2.2.2 Viewing files with less and more

One draw back of viewing files with cat is that it clutters up your terminal, and any reasonable Unix user hates a cluttered terminal. You could always clear your terminal using clear or C^l (Control-l) — go ahead and try that now — but it can get bothersome the more you need to do so.

Instead, Unix provides two ways to view a file within a terminal application: less and more. In the jocular style of Unix design, less is more and more is less. The basic difference between the two file viewers is that less allows you to go forward and backwards in a file while more only allows you to move forward in the file, exiting at the end. Thus, in Unix, less is really more than more.

Let's see an example of why this is useful. Consider two great authors of literature, Charles Dickens and Ernest Hemingway. Dickens was paid by the word and so his stories are very long indeed, while Hemingway was a minimalists, and his stories were quite short. In the part2 directory you have two text files, one named dickens.txt and one named hemingway.txt.
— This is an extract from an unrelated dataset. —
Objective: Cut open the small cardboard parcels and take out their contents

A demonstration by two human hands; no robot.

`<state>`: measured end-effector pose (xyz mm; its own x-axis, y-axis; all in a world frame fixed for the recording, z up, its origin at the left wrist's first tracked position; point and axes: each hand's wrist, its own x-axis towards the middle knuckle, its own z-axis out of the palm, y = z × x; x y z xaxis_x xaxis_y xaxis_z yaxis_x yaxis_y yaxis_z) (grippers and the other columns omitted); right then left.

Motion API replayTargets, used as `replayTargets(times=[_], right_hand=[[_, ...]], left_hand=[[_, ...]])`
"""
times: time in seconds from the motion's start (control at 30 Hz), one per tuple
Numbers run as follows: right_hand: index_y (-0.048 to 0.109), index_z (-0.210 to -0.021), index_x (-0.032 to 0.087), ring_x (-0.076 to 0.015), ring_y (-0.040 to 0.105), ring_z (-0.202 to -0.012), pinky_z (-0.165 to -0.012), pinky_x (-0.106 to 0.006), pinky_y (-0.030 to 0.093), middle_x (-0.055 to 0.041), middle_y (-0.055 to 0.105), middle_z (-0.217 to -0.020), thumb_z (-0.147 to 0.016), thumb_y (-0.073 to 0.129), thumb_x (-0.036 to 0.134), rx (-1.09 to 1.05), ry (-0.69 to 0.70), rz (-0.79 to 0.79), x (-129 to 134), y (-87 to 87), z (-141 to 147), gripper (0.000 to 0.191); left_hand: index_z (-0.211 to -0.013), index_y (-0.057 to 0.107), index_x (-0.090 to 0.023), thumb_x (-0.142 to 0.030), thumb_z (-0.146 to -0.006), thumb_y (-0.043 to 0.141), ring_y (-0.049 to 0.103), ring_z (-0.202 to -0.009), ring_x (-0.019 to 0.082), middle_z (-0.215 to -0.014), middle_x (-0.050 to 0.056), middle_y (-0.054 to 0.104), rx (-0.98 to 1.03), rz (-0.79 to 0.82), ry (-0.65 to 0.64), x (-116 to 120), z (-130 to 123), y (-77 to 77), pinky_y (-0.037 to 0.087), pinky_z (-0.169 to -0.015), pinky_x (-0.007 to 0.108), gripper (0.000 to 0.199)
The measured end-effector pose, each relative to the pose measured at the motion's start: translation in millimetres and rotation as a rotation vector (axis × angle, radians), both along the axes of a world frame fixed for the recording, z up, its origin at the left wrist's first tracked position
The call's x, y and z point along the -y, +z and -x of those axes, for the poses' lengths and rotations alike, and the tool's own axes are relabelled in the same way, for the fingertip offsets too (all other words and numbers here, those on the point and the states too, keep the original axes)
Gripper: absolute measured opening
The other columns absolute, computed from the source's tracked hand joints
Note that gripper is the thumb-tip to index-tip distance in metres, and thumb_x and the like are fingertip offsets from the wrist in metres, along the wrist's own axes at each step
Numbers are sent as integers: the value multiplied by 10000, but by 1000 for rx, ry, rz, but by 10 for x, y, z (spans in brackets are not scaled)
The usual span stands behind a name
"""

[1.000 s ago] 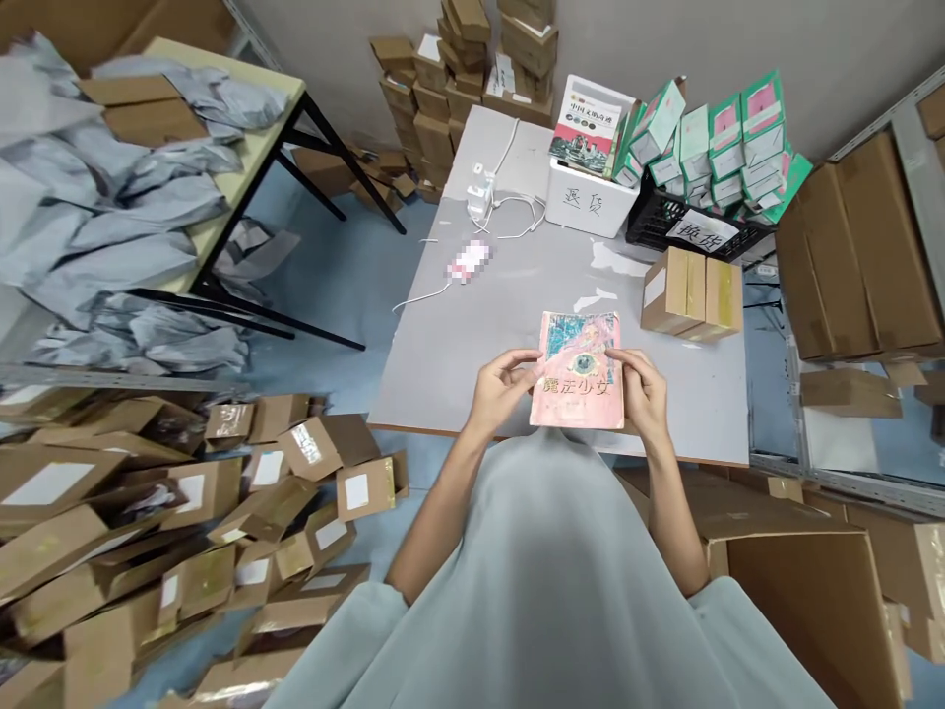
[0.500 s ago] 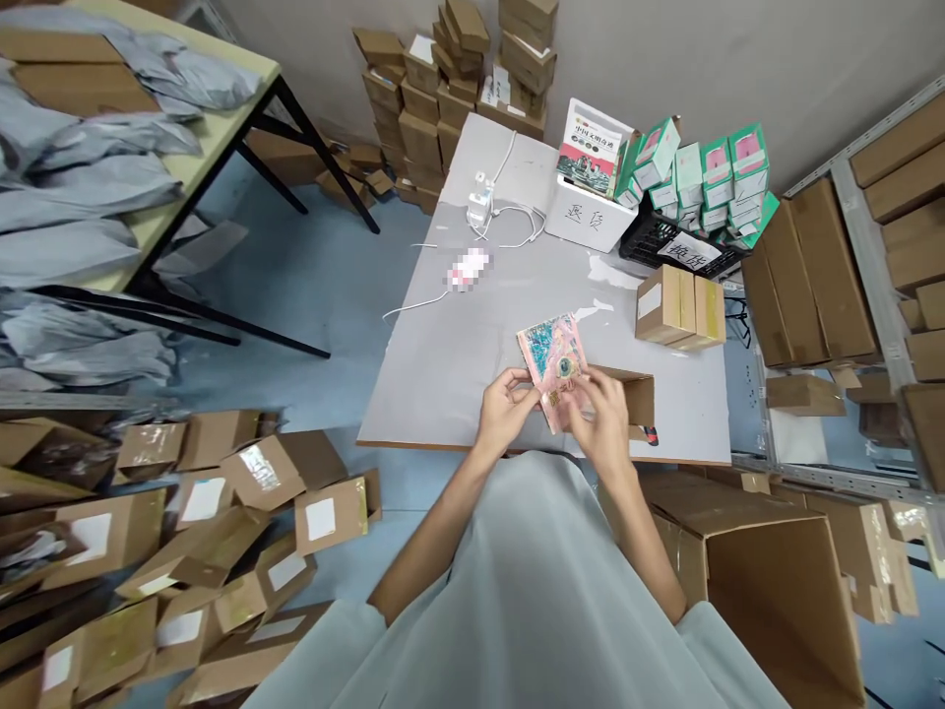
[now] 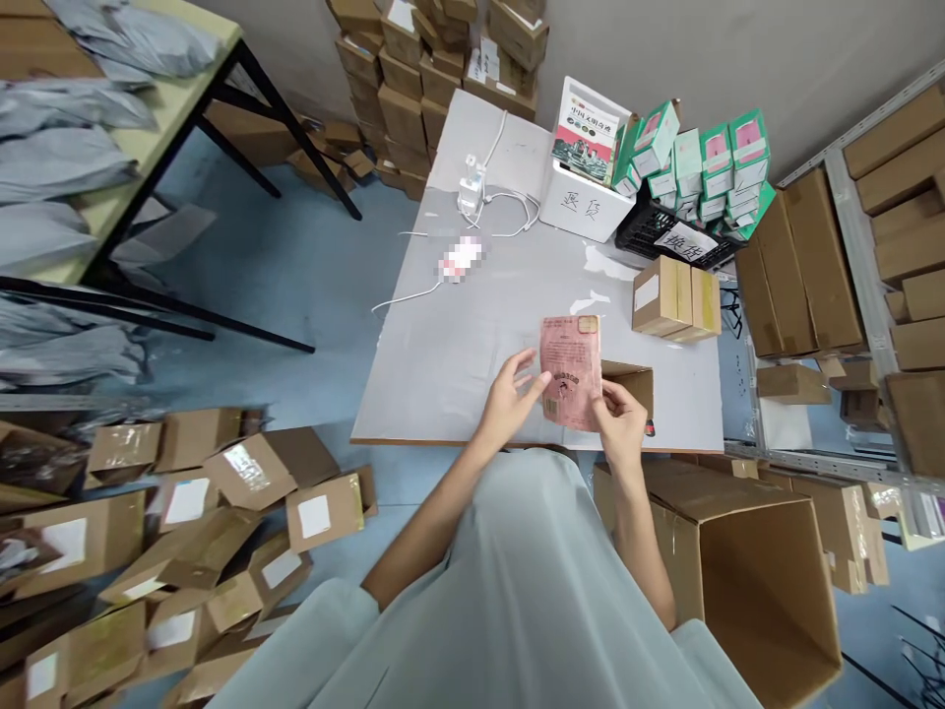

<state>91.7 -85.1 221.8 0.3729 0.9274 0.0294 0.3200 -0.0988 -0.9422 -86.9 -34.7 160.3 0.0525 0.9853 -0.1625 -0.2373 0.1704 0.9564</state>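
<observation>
My right hand [image 3: 621, 421] pinches the lower right edge of a flat pink printed packet [image 3: 570, 369] and holds it upright above the front of the table. A printed side with small text and a barcode faces me. At the packet's left edge is my left hand [image 3: 512, 396], fingers spread, the thumb tip at or just touching the packet. Behind the right hand stands an open cardboard box [image 3: 636, 389], partly hidden. A small red and black object [image 3: 650, 428] lies beside that box.
Farther back on the grey table [image 3: 428, 364] are a white bin [image 3: 583, 210] with a book, a black crate [image 3: 642, 234] of green boxes, and taped cartons [image 3: 675, 295]. A large open carton [image 3: 768, 581] stands at my right; many boxes [image 3: 251, 468] cover the floor at left.
The packet has been turned over, from its colourful side to its text side. My left hand has loosened from it and opened, while my right hand has shifted to its lower right edge.
</observation>
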Motion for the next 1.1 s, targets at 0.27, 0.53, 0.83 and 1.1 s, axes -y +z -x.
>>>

We can easily read hemingway.txt using more, it just moves forward in the file by pressing :space: to page down or the arrow key :down:. The indicator at the bottom of the more screen

--More--(95%)

Describes how far in the file we've progressed. Lets now use more to read dickens.txt … oh man! This is going to take forever, and there is only one way to go, forward. Clearly, we need a more powerful viewer, so we use less. The less terminal allows you to move forward and back, plust a bunch of other useful navigation tools. Here are some below

less Navigation

  • To quit: q
  • To search forward: / then type your search (regex allowed) then use the following
    • Find Next match going forwards: n
    • Find Prev match going backwards: N
  • To search backward: ? then type your search (regex allowed) then use the following
    • Find Prev going backwards: n
    • Find Next going forwards: N
  • Go To line: : the type line number
  • Start of File: <
  • End of Fole: >
  • Panic: C-g mash this if you are in a state you don't understand

2.2.3 Lab Questions and Tasks:

  1. Use cat to place a "Beat Army!" at the start of Hemmingway's a very short story and "Go Navy!" at the end. Include the command you used on your worksheet.
  2. Why is less more?
  3. Use less to open dickens.txt:
    1. Search for the first instance of "Fagin", what is the line of that text?
    2. Find the second to last instance of "Fagin". Describe how you did that and the sentence it appears in.
    3. Go to line 1845, what is the name of that chapter?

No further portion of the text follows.